# ASSIGNMENT
Would you please repeat exactly the entries below, starting at the line with "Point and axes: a" and ending at the line with "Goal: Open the", and nothing outside that range? Leave out the pictures.

# GIVEN DATA
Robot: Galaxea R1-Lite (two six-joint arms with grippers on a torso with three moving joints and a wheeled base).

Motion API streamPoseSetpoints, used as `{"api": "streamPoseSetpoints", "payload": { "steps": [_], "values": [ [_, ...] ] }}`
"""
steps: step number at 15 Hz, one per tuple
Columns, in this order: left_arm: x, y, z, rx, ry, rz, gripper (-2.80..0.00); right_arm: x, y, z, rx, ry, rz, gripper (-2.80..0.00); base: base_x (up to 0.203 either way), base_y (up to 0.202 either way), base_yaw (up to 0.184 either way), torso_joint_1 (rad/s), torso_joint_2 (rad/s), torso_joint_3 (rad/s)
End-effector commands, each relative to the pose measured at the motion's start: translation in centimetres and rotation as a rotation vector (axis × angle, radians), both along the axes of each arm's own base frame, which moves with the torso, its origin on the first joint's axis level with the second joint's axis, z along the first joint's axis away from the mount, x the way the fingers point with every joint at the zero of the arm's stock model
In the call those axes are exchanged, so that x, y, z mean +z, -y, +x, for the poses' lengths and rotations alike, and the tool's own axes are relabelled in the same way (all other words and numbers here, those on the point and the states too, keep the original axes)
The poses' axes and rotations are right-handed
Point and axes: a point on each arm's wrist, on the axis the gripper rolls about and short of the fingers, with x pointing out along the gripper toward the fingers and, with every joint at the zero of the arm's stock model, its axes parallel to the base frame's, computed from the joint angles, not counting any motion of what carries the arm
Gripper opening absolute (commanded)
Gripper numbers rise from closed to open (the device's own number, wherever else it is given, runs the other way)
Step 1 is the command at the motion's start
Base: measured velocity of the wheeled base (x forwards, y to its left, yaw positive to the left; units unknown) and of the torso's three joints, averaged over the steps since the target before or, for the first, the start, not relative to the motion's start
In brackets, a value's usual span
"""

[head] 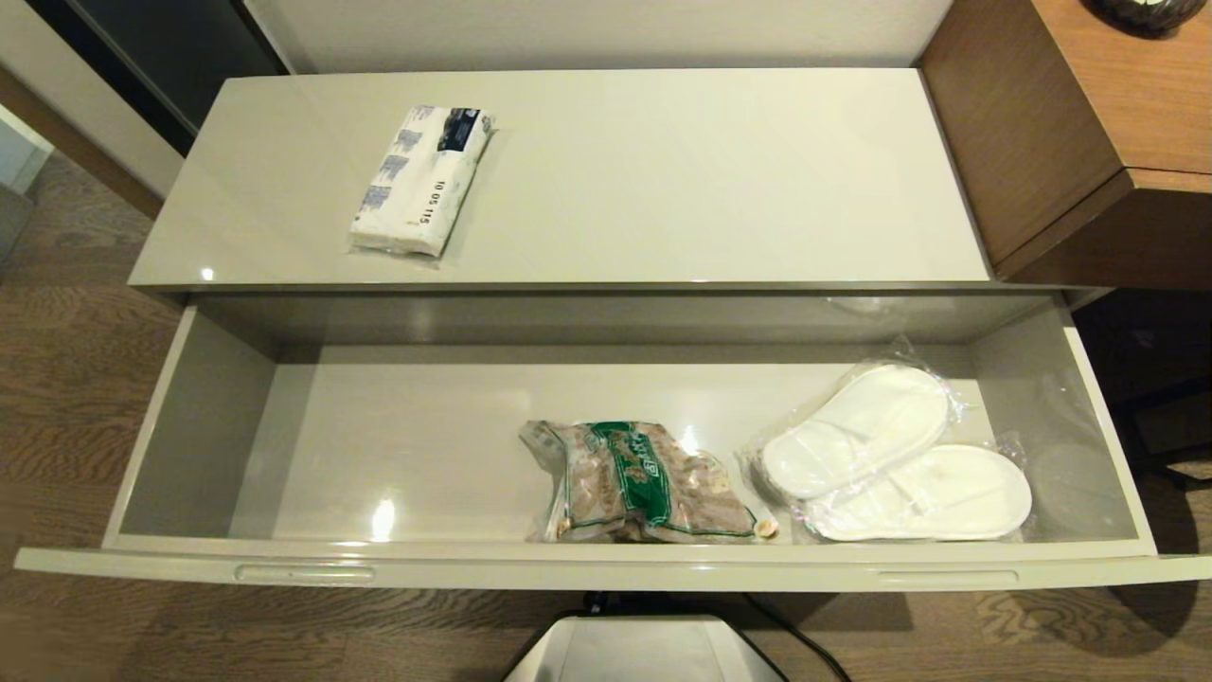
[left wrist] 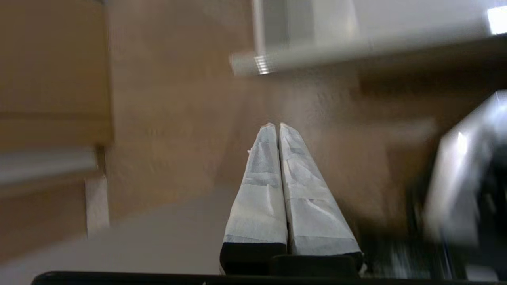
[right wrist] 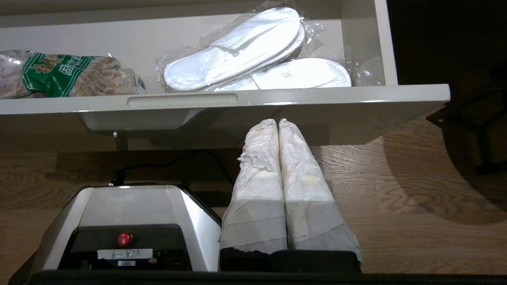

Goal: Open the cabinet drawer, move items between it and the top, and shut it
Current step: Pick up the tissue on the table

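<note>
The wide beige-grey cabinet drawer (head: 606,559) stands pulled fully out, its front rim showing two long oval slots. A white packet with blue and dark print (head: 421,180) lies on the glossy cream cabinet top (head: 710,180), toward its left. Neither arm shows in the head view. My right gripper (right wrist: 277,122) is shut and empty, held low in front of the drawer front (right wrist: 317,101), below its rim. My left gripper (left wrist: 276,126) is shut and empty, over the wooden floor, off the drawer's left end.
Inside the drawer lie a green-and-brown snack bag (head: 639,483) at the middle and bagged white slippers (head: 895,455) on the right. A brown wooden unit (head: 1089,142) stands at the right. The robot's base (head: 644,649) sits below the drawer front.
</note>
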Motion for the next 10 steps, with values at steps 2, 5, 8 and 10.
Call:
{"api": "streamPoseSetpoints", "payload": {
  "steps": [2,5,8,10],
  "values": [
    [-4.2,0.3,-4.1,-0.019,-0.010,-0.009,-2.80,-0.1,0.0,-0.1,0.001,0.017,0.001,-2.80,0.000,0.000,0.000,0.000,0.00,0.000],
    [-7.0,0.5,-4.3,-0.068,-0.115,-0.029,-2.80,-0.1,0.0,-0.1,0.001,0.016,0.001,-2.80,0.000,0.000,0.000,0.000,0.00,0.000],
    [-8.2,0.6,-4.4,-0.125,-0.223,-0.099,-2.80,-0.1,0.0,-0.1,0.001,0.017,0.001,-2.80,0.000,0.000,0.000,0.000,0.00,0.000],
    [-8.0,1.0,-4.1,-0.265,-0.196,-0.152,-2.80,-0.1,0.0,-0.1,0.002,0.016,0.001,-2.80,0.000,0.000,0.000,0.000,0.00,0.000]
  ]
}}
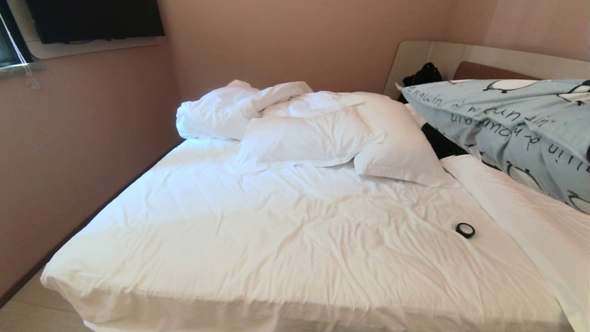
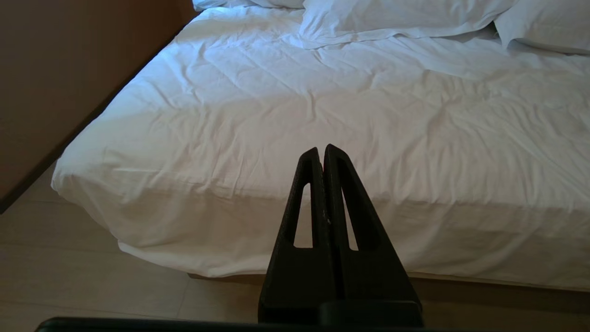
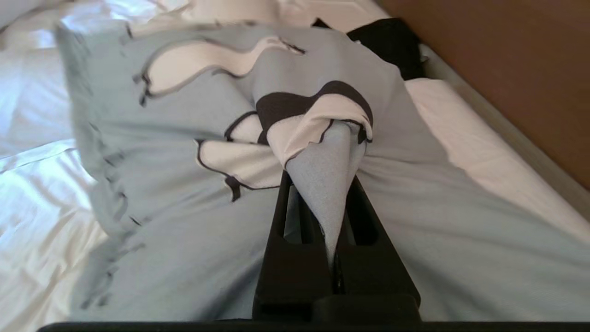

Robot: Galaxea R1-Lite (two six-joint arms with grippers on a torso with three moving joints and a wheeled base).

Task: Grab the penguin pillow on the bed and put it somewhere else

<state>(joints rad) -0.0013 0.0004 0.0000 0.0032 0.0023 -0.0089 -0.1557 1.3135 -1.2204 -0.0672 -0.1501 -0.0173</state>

# RESPONSE AREA
Point and axes: a point on each arm's wrist, on the axis the gripper rolls about and short of the fingers, with x pointing out along the gripper toward the fingers and, with every joint at the zero of the arm's stock model, its axes parallel to the base frame's, computed from the joint angles, not counting any motion of what carries the arm
Gripper opening absolute (commanded)
Gripper numbers rise from closed to open (the device's own number, wherever else it is given, runs the other way)
Step 1 is the command at the motion's start
Base: measured velocity of the wheeled base (x forwards, y to its left, yaw positive to the left; units unknown) and of the torso's three joints, averaged over the steps since the target before or, for the first, the start, not relative to the motion's start
In brackets, a value's usual span
"""

[head] 
[left wrist] 
[right wrist] 

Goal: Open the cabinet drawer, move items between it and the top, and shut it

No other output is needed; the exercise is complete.